Tinta sobre papel
La Feria del Libro debe ser uno de los eventos más estables de Buenos Aires: todos los años para la misma fecha, todos los años con casi los mismos puestos, todos los años con presentaciones de libros que uno no querría leer anunciadas ochenta veces y espectáculos buenos apenas mencionados con una línea pobretona en la maraña del programa diario, siempre repleta de los mismos estudiantes, las mismas viejas emperifolladas, los mismos nenes de fin de semana, las mismas mesas de saldos, los mismos lemas poco felices. Si algo varía en la experiencia propia, depende mucho del recorrido propio.

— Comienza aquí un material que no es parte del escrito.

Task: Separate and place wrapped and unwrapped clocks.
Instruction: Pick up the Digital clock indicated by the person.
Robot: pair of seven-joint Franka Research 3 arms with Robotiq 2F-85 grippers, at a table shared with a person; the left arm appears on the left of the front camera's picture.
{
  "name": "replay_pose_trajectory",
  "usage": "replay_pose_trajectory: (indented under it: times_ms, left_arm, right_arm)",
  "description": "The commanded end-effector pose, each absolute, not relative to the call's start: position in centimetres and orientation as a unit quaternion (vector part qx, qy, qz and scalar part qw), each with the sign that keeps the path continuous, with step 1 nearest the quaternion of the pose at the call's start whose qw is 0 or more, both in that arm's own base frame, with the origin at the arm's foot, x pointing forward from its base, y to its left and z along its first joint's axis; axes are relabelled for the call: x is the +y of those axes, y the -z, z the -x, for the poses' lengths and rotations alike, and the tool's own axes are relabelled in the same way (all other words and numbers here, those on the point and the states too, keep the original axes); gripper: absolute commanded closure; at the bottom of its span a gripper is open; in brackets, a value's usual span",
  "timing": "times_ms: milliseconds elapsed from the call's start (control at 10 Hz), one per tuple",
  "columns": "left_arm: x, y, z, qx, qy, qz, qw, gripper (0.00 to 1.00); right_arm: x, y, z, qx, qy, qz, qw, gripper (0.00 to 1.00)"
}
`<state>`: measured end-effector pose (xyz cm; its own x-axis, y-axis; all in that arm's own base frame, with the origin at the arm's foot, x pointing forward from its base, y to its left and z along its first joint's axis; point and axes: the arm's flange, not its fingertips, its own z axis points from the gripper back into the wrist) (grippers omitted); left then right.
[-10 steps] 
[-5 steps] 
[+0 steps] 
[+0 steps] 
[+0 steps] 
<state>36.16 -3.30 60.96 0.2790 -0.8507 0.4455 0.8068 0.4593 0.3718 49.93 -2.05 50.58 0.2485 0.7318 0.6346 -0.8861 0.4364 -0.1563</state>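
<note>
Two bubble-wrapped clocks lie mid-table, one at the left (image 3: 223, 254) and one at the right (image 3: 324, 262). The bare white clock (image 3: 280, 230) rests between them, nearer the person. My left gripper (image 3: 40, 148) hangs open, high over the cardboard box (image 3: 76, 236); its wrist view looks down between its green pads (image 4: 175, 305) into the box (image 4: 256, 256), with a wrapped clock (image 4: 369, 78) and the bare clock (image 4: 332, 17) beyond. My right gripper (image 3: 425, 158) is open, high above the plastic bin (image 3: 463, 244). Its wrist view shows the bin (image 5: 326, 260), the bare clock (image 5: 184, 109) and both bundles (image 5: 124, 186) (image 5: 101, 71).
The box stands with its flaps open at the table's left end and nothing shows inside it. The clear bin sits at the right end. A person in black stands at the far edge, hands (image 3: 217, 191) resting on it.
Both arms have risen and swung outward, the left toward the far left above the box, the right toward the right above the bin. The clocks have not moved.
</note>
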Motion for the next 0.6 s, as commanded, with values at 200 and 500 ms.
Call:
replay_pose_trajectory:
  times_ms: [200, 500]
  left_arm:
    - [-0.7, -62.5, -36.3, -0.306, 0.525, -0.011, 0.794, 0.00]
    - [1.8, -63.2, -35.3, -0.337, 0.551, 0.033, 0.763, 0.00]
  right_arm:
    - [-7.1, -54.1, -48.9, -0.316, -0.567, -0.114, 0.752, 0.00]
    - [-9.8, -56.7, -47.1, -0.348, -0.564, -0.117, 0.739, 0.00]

Esta vuelta, fueron dos, en realidad: uno muy lúdico y cansador, sola con un presupuesto un tanto exagerado para mis parámetros normales, saltando de mesa en mesa en busca de pequeños tesoros inhallables. Eso de que está todo particularmente caro es cierto sólo hasta por ahí nomás: los precios son más o menos los mismos que afuera, sólo que se puede hacer recurso al descuento para docentes, que es algo que no opera en las librerías, por lo general. Y es esa pequeña diferencia, y la sobreabundancia de oferta, la que siempre termina tentando a los compradores y lectores compulsivos de libros como yo a comprar cosas que obviamente se van a mantener por lo menos por muchos meses vírgenes de ojos.
Menos mal que por lo menos encontré una antología de lírica gallego-portuguesa y recuperé un Cosas de mujeres de Fogwill para redimirme de la cuota de gasto poco razonable del día.
La segunda visita fue con acompañante. Ya una vez hice una tipología de mis visitas a la feria del libro, y esta fue bastante estándar: el acompañante en cuestión es lector, pero no adicto a los libros, y nos conocemos bastante poco, así que dentro de todo fue un recorrido corto, de esos en los que también hay que prestar un poco de atención a los gustos ajenos para, al menos, no perderse.
Para la FLIA, este año, hay que decir primero que nada que no fui en la mejor disposición del mundo: había dormido cuatro horas, quería llegar a dormir por lo menos una quinta para sobrevivir ese sábado a la noche y entonces estaba particularmente intolerante. Tal vez eso haya contribuido de forma decisiva al hecho de que no haya realmente disfrutado la visita esta vez.
Rescato la unión de buenas voluntades y el caos resultante: si hay algo que sí funciona en las FLIAs es ese desorden ecléctico de lo hecho a pulmón por mucha gente muy distinta. Paradójicamente, de todos modos, a la hora de los libros predomina una cierta uniformidad un tanto preocupante: puedo haber tenido mala suerte, pero cada vez que no fui estrictamente a lo conocido ni a las traducciones, lo que pude encontrar esta vez fue
1) Poesía cuyo mecanismo estético estaba en la fragmentación de trozos de prosa autobiográfica sobre anécdotas cotidianas
2) Poesía pseudoadolescente no del todo curada de los vicios del lector de traducciones
3) Prosa pseudo-autobiográfica con un sesgo ligeramente sensacionalista agotado hace mucho rato (eso que en alguna parte llamé hiperrealismo del exceso).
No quiero sacar conclusiones apresuradas de eso, prefiero pensar que tuve mala suerte (suelo tenerla) y que agarré sistemáticamente el volumen de al lado del que debí haber manoteado. Experiencias anteriores me llaman a concederle a la FLIA el beneficio de la duda.
Me volví con una traducción, un par de libritos de poetas que ya conocía de antemano y una novela de Lamborghini.
Debería volver al puesto francés de la Feria del Libro oficial. Pero me temo que por este año ya tuve más que suficiente.